Maledetta Primavera. Cutrone, il pungiglione che non punge più

Maledetta Primavera. Cutrone, il pungiglione che non punge più


Identità. È la parola chiave del nuovo Milan. Identità nel gioco dice Giampaolo. Identità societaria fanno eco Maldini e Boban dai piani alti. Identità rossonera in campo. 

Chi la incarna meglio di tutti nella rosa è Patrick Cutrone. Giocatore che già nell’ultimo periodo di Gattuso è finito ai margini e quest’estate potrebbe salutare Milanello.
Prodotto della Primavera e un cuore che batte per i colori rossoneri, ma questo biglietto da visita sembra non bastare. Infatti, l’attaccante potrebbe essere costretto a salutare il Milan.


Il Pungiglione è apprezzato dalla tifoseria, quando gioca è assatanato, mette grinta e non risparmia mai fiato. Da quando è arrivato Piatek il campo non l’ha visto praticamente più e soprattutto non ha mai segnato. Ultimo gol rossonero: 9 gennaio in coppa Italia proprio alla Sampdoria di Giampaolo. Da lì è cambiato tutto: il titolare dell’attacco non è più Higuain ma il polacco ex Genoa. Patrick ha pagato soprattutto la costruzione del Milan. Gattuso gli aveva trovato spazio in un attacco a due o da finto esterno. Nel primo caso, la squadra non girava, gli esterni non garantivano supporto e il centrocampo tutto fisico non era in grado di imbeccare le punte. Nel secondo, Cutrone era quasi spaesato a giocare così lontano dalla porta. Perciò, si è tornato al 4-3-3 originario e il numero 63 si è dovuto accontentare di scampoli di partita. E dire che la stagione era partita alla grande: gol vittoria contro la Roma a tempo scaduto. Ottimo parallelo anche con la stagione rossonera. Tante ambizioni, pochi risultati.

Cutrone – purtroppo per il Milan – sta seguendo le orme poco fortunate dei ragazzini del vivaio rossonero, Donnarumma a parte. La parabola è sempre la stessa: esordio convincente, grandi speranze, attese disilluse e partenza senza rimpianti. Chiedere a De Sciglio e Locatelli.

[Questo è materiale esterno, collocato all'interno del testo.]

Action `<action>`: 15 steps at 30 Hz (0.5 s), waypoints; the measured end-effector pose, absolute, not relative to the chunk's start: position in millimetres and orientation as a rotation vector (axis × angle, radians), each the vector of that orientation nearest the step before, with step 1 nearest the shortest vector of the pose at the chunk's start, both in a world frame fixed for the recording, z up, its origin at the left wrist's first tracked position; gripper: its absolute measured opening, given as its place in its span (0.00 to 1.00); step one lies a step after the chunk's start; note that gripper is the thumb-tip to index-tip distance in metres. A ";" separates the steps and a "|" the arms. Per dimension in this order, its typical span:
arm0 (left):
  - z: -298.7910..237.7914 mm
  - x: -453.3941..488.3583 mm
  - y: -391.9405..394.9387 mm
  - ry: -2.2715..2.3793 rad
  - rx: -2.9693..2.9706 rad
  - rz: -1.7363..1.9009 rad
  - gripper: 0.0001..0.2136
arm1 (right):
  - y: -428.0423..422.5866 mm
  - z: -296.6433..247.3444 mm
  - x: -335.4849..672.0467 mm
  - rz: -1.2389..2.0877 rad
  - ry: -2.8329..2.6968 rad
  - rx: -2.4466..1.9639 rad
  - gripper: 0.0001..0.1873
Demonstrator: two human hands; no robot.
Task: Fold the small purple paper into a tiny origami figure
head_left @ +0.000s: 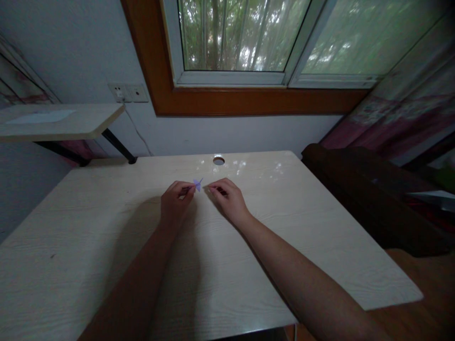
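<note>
A small purple folded-paper figure [198, 185], with thin pointed ends like an origami crane, is held just above the desk. My left hand [175, 201] pinches its left side between thumb and fingers, which cover part of it. To the right, my right hand [230, 199] has its thumb and forefinger drawn together in a pinch. Those fingertips are close to the paper figure but apart from it, and I see nothing between them.
Both forearms rest over a pale wood-grain desk [256, 265]. Near its back edge is a round cable hole [219, 161]. A raised shelf [60, 124] on black legs stands at the back left. Behind are a window and wall sockets [128, 93]; dark furniture [355, 199] is at the right.
</note>
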State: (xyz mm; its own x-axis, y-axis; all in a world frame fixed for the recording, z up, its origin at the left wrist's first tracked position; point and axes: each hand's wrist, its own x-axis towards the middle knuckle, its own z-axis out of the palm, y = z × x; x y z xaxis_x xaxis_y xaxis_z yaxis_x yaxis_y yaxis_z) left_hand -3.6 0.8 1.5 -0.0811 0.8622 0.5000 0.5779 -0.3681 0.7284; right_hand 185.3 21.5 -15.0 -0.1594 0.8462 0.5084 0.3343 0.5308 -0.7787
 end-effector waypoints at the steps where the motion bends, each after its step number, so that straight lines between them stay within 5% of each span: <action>1: 0.8 -3.5 1.1 1.550 1.918 1.414 0.05 | 21.1 -14.9 185.2 0.620 -1.731 -0.991 0.07; 7: -2.3 -2.5 2.5 1.446 2.006 1.367 0.04 | 22.2 -16.8 184.6 0.691 -1.705 -0.957 0.16; 15: -3.7 -3.3 2.5 1.382 2.036 1.336 0.05 | 18.8 -12.0 184.8 0.661 -1.738 -0.970 0.05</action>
State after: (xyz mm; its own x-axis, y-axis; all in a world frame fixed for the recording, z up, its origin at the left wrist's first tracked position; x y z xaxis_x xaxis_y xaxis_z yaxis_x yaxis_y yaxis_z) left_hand -3.3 2.5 -3.7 0.0845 0.8567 0.5088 0.5372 -0.4693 0.7009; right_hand 184.8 18.8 -12.0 -0.1807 0.8483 0.4977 0.3032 0.5294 -0.7923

Il terzino, lanciato da Allegri nel derby di ritorno del 2012, sembrava un predestinato quasi da meritarsi l’appellativo di erede di Maldini. Complice l’instabilità della squadra e il giocare sempre fuori ruolo (un destro, piazzato sempre sulla corsia sinistra), il classe ‘92 ha subito un’involuzione irreversibile che lo ha portato alla cessione alla Juventus nell’estate 2017.

Locatelli idem. Stessa annata di Cutrone, e suo grande amico fuori dal campo, nella prima parte di stagione ha lasciato a bocca aperta San Siro. Due missili dalla distanza contro Sassuolo e Juve hanno acceso la speranza di aver trovato finalmente un centrocampista in grado di reggere il gioco. Promesse di piedi buoni e geometrie. Anche qui, mai mantenute e via verso i neroverdi. 

Cutrone ha fatto vedere di più, ha avuto risultati migliori. Per questo le aspettative sono ancora più alte. Con la doppietta contro il Bayern Monaco nella preseason 2017 aveva conquistato la fiducia di Montella che aveva bloccato la sua cessione in prestito. L’areoplanino ci aveva visto giusto. Patrick a fine stagione è stato il miglior marcatore della squadra. 

Il paragone che viene in mente per età, ruolo e esordi è quello con Alberto Paloschi. L’attaccante della Spal aveva timbrato il cartellino, appena maggiorenne, dopo appena 18 secondi dal suo esordio contro il Siena. Da lì, giro di prestiti e qualità mai confermate. Era un Milan diverso, va detto. Campione d’Europa in carica, attaccanti del calibro di Pippo Inzaghi e gente come Kakà e Seedorf a illuminare San Siro. Ma anche in una squadra molto distante da quella, i Primavera rossoneri non riescono a sfondare. 

Giampaolo a Malpensa, prima della partenza per la tournèe negli Stati Uniti ha predicato calma a Spazio Milan: “È appena tornato dalle vacanze dopo l’Europeo under 21. Voglio valutarlo in America quando l’avrò tutti i giorni”. Patrick è un guerriero e in terra straniera cercherà di conquistarsi la fiducia del mister, provando a non imboccare la corsia dei suoi giovani colleghi.